DATA FOR ANALYSIS:
>>

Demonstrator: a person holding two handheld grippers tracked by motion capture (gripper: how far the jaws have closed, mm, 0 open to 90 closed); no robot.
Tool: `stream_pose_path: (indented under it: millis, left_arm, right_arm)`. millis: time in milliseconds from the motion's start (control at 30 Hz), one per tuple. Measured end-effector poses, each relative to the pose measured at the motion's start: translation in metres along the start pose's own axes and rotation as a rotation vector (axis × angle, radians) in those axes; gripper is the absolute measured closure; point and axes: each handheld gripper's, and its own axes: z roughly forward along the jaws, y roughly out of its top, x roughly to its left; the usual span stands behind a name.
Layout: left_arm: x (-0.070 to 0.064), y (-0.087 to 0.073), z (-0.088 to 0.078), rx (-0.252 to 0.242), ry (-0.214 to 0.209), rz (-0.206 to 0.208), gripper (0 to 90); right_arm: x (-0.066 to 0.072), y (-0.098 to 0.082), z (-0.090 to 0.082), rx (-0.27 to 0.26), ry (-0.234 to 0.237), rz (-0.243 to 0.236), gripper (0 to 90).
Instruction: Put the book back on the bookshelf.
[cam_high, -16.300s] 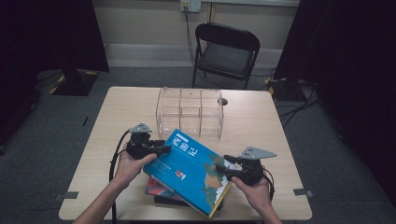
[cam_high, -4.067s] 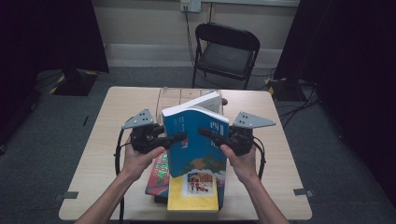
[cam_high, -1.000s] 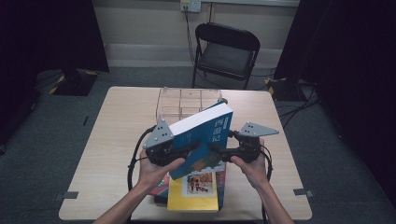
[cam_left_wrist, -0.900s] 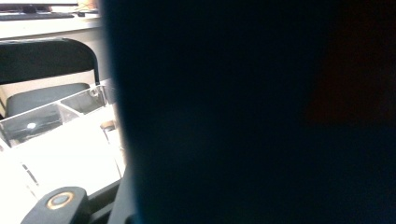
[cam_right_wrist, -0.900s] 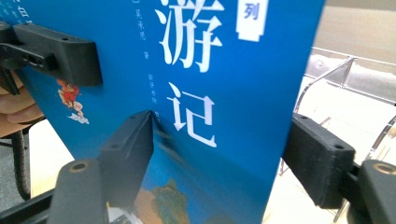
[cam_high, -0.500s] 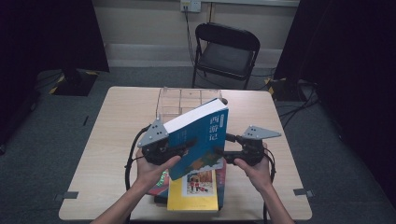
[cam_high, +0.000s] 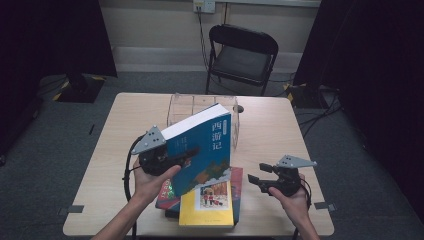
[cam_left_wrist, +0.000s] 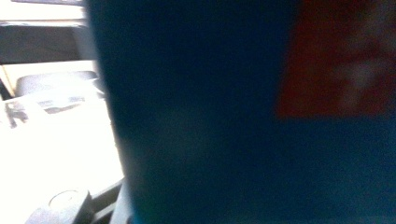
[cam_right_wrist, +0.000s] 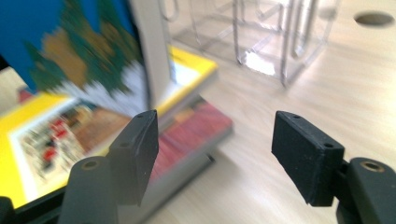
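From the high view, your left gripper (cam_high: 192, 150) alone clamps the thick blue softcover book (cam_high: 202, 147), tilted in the air above the stack of flat books (cam_high: 207, 202); your right gripper (cam_high: 255, 180) has just let go, its jaws apart and empty, over the light wooden table (cam_high: 280, 130). The clear acrylic divided rack (cam_high: 200, 107) behind looks empty. A one-sided hold may let the book swing or slip.

In the left gripper view, blue cover (cam_left_wrist: 233, 140) blocks the lens.

In the right gripper view, the spread pads (cam_right_wrist: 140, 149) hold nothing; the rack's (cam_right_wrist: 261, 32) slots stand vacant.
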Motion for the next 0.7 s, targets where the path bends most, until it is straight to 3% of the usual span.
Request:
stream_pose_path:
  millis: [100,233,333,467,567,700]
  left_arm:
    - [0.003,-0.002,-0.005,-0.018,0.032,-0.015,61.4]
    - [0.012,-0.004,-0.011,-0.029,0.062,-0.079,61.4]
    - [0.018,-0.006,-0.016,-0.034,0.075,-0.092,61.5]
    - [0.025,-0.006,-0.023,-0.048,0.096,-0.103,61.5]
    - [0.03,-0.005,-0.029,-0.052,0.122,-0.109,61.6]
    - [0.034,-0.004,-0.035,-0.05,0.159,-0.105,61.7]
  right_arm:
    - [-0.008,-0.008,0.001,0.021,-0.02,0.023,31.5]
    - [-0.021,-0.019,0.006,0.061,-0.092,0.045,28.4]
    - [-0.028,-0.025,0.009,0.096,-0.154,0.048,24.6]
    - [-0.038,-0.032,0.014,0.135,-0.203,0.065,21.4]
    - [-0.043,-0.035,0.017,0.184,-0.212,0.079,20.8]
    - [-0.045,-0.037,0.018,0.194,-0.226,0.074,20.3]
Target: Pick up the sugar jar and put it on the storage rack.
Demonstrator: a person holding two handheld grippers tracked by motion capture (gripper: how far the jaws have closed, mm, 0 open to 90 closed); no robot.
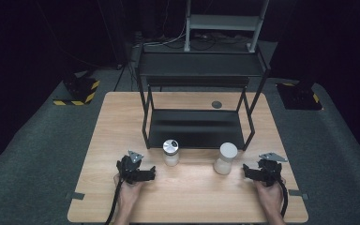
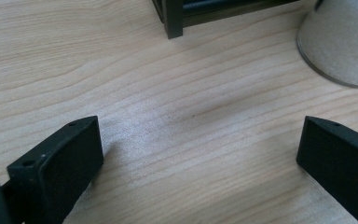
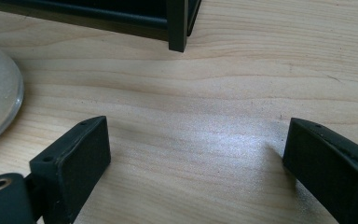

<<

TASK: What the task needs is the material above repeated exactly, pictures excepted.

WORKED SOLUTION:
Demonstrator: a person holding two handheld grippers tracked by motion capture (gripper: how far the jaws have closed, mm, 0 open to 90 closed); no robot.
Tool: `stream_pose_path: (indented under it: millis, left_arm, right_arm)`. millis: time in milliseconds from the motion's start (control at 30 Hz), one per tuple. Measured end-effector poses, each relative to the pose measured at the motion's start: translation in metres along the start pose's own axes and rotation as a rotation vector (axis × angle, radians) in those axes; gripper is the absolute measured closure; point and axes: each handheld gripper's, and its own axes: z roughly forward along the jaws, y roughly out of its top, x roughly to its left; the usual span stands behind a name.
Layout: left_arm: x (-0.070 to 0.064), y (-0.087 to 0.073), z (-0.088 to 0.078), rx (-0.252 to 0.242), ry (-0.214 to 0.209), rz (-0.206 to 0.208), gripper (0 to 90); right_arm: x (-0.066 to 0.072), y (-0.098 to 0.082), z (-0.090 to 0.082), rx (-0.27 to 0.26), ry (-0.234 to 0.237), rz (-0.243 to 0.236), gripper (0 to 90).
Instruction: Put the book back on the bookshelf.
[cam_high, -16.300s] 
[cam_high, -4.067s] 
[cam_high, -1.000s] 
[cam_left_wrist, -0.900s] 
[cam_right_wrist, -0.900s] 
[cam_high, -0.500s] 
[cam_high, +0.000s] 
[cam_left_wrist, +0.000s] 
[cam_right_wrist, +0.000s] 
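From the high view, your left gripper (cam_high: 192, 150) alone clamps the thick blue softcover book (cam_high: 202, 147), tilted in the air above the stack of flat books (cam_high: 207, 202); your right gripper (cam_high: 255, 180) has just let go, its jaws apart and empty, over the light wooden table (cam_high: 280, 130). The clear acrylic divided rack (cam_high: 200, 107) behind looks empty. A one-sided hold may let the book swing or slip.

In the left gripper view, blue cover (cam_left_wrist: 233, 140) blocks the lens.

In the right gripper view, the spread pads (cam_right_wrist: 140, 149) hold nothing; the rack's (cam_right_wrist: 261, 32) slots stand vacant.
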Motion for the next 0.7 s, targets where the path bends most, until it is straight to 3% of the usual span.
Request:
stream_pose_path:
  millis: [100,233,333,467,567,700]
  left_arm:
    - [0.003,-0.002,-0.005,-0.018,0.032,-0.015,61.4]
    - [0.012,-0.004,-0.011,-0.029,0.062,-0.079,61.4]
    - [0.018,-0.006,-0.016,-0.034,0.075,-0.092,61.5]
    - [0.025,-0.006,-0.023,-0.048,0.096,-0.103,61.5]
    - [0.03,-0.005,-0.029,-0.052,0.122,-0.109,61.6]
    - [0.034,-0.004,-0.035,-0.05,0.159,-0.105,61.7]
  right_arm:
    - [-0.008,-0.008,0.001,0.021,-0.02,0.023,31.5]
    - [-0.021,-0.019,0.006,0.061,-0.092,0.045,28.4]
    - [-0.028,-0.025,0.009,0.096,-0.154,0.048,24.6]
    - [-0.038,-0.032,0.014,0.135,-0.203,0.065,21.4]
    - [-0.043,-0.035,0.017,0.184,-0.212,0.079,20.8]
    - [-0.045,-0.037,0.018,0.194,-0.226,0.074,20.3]
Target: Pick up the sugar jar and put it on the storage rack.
Demonstrator: a person holding two handheld grippers tracked by motion capture (gripper: how far the jaws have closed, mm, 0 open to 90 closed); no robot.

Here the answer is complete.